Die diesjährigen Zahlen zur Partnerschaftsgewalt taugen nicht für schmissige Schlagzeilen – dabei hat Gewalt gegen Frauen System. Es ist ein einziger großer Skandal.

Diskretes Hilfezeichen für Personen in Not (gestellte Szene) Foto: Rolf Kremming/imago

A n einem Tag im Jahr ist der Scheinwerfer, der auf das Phänomen „Gewalt gegen Frauen“ gerichtet ist, einigermaßen hell. Kurz vor dem Internationalen Tag gegen Gewalt gegen Frauen am Donnerstag laden die Familienministerin und der Präsident des Bundeskriminalamts zur Pressekonferenz. Die Zahlen zur Partnerschaftsgewalt werden vorgestellt, die Medien hören zu.

Medial ungünstig ist es, wenn, wie ausgerechnet im Pandemiejahr, die Zahlenlage nicht eindeutig ist. Zwar sind die Fälle von Partnerschaftsgewalt 2020 gestiegen, der Trend setzt sich fort. Während der Lockdowns jedoch scheint die Lage widersprüchlich: Mal gab es mehr, mal weniger Anzeigen.

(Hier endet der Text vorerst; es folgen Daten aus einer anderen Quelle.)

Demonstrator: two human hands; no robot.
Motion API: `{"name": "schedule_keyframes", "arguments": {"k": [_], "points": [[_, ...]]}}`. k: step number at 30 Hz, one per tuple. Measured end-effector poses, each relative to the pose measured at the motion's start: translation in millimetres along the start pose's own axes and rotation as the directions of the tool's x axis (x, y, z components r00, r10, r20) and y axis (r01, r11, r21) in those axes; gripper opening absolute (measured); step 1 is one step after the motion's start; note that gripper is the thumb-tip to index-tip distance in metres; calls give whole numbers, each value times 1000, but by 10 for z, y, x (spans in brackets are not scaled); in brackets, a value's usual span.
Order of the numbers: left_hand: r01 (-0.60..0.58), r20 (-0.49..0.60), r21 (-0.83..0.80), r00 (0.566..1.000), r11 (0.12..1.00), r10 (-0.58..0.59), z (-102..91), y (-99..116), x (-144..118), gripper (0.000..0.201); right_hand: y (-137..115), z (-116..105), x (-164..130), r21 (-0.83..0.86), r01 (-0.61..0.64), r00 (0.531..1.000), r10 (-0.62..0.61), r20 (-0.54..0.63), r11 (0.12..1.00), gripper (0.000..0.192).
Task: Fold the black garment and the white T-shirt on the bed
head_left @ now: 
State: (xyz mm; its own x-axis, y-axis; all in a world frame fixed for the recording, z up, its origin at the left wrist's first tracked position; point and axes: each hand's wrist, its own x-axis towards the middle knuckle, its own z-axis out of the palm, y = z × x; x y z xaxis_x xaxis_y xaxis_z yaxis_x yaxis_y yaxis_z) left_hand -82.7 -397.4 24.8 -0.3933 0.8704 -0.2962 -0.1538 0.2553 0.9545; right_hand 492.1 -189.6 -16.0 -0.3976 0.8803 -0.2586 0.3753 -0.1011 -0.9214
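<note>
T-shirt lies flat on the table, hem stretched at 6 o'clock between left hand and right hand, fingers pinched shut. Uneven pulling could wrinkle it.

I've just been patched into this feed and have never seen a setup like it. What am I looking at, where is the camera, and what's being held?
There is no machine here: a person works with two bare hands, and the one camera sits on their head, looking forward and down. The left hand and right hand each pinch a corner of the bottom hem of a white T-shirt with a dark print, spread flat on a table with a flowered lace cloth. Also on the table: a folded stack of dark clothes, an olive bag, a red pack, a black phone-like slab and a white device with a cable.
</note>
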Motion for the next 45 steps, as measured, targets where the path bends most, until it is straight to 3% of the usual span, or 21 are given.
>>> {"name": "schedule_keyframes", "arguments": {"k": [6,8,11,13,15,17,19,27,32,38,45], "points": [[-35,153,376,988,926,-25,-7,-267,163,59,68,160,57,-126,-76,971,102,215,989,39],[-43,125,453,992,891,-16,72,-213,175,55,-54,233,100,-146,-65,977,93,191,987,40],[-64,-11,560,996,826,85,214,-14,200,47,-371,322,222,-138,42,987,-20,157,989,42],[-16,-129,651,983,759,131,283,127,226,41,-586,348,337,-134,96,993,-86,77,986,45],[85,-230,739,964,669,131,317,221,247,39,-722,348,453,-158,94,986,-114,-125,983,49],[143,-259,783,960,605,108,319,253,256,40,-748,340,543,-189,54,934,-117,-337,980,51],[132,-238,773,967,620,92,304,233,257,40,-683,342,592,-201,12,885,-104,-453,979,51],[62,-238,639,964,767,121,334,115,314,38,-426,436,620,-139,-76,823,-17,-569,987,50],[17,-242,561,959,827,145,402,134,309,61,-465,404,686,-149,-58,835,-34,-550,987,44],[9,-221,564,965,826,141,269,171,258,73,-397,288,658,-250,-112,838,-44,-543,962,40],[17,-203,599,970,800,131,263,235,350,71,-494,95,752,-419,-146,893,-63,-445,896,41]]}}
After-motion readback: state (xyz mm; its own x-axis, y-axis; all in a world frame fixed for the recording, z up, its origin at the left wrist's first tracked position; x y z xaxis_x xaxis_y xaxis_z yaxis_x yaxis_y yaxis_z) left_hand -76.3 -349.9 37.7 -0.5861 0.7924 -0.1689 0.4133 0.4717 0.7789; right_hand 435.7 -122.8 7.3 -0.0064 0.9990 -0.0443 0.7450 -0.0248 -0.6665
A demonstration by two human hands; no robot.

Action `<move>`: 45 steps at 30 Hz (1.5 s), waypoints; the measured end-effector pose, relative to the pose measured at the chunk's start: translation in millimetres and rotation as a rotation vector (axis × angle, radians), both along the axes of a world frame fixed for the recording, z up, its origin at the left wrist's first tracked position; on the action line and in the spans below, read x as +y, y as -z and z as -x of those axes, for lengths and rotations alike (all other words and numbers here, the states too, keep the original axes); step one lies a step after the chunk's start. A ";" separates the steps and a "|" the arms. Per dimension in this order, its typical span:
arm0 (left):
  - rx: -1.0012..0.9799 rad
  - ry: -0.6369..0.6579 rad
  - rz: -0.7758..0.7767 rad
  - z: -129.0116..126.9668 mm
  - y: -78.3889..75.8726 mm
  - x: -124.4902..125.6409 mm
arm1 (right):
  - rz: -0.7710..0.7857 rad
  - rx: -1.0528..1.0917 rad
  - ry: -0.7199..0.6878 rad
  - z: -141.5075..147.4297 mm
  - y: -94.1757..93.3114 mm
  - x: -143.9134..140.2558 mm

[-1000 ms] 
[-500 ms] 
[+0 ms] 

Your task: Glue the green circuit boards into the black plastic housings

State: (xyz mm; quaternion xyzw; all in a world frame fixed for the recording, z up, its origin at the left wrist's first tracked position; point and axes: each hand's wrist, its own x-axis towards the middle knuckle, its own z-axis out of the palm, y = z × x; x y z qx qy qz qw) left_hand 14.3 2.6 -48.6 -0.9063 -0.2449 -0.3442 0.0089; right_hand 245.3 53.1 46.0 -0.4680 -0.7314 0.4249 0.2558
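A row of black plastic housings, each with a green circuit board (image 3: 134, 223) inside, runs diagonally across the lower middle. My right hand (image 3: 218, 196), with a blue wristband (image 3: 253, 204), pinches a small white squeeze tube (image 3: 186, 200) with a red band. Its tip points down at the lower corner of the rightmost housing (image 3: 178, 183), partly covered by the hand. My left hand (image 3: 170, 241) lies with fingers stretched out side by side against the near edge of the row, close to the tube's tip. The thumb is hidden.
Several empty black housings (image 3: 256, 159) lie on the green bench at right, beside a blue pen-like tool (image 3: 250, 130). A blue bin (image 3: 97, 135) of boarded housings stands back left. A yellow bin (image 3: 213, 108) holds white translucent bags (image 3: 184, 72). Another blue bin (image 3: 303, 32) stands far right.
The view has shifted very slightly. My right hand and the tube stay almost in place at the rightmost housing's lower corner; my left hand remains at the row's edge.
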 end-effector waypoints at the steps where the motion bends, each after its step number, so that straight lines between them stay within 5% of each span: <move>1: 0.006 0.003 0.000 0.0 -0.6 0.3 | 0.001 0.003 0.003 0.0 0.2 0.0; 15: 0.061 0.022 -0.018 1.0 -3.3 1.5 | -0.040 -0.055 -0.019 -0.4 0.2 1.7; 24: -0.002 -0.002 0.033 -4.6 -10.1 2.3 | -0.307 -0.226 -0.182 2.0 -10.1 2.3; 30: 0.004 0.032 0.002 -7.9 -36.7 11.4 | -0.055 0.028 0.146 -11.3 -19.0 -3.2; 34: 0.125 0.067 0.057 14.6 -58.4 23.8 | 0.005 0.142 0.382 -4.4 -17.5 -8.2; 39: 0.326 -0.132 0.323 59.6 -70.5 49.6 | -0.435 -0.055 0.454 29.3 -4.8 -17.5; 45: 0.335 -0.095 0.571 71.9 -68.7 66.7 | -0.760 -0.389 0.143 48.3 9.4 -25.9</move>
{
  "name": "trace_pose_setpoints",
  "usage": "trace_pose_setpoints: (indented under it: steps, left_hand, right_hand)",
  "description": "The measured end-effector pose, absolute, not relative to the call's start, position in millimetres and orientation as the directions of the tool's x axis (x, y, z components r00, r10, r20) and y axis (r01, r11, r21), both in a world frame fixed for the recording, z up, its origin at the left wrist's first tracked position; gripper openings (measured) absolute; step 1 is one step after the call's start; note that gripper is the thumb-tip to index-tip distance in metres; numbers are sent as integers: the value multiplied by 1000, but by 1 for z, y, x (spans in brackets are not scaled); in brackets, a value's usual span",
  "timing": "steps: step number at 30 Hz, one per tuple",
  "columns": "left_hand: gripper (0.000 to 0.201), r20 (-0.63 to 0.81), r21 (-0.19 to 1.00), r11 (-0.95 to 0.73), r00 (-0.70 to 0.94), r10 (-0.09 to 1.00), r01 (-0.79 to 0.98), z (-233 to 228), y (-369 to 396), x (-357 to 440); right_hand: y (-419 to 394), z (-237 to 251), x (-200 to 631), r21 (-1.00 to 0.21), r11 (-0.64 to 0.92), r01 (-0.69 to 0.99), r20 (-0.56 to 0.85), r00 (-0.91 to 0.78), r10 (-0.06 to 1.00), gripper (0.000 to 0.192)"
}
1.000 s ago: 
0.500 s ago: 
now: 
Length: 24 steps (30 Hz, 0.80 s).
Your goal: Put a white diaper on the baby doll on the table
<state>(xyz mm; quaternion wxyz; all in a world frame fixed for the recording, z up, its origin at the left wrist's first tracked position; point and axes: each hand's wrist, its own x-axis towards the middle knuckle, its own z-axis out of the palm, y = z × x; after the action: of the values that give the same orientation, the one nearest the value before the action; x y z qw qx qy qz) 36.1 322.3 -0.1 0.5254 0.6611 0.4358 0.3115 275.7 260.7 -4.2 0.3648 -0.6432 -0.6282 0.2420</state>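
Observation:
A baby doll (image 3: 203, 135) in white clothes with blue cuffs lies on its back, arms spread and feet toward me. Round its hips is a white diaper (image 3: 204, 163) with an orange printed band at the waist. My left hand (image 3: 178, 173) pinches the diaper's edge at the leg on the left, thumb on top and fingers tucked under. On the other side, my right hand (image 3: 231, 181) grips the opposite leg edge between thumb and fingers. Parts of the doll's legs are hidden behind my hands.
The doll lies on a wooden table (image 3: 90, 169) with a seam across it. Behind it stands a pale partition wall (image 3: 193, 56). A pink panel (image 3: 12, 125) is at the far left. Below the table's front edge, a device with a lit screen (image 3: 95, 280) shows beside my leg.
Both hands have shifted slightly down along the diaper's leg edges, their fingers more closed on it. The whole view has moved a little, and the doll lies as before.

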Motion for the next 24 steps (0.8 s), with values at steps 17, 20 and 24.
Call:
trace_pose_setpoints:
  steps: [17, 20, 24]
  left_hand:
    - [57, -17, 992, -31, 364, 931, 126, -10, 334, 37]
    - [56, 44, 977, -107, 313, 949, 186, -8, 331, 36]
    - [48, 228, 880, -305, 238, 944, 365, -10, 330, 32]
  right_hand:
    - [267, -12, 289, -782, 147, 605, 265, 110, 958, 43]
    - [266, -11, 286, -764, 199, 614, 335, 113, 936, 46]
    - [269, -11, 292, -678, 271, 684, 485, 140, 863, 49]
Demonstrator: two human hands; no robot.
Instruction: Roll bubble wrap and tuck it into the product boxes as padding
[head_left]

Und für eine schmissige Schlagzeile eignet es sich nicht besonders zu beschreiben, dass es sehr schwer ist, den eigenen Partner anzuzeigen, dass das Dunkelfeld in diesem Bereich mit bis zu 90 Prozent immens hoch ist und dass Forschung fehlt, um das Ausmaß und die Formen von Gewalt gegen Frauen vor, während und nach Corona ausreichend zu beleuchten. Trotzdem berichten vor diesem Tag die Medien, manche zumindest.

Je nach Konkurrenz schafft es das Thema auf eine vordere Seite, aber die Konkurrenz ist hoch. Und innerhalb der Logik von Medien ist der Neuigkeitswert der Tatsache, dass Frauen hierzulande von ihren Partnern oder Ex-Partnern zusammengeschlagen werden, nicht allzu groß. Seit Jahren ist bekannt, dass nahezu jeden dritten Tag eine Frau dabei stirbt. Kennen wir schon; früher war’s schlimmer.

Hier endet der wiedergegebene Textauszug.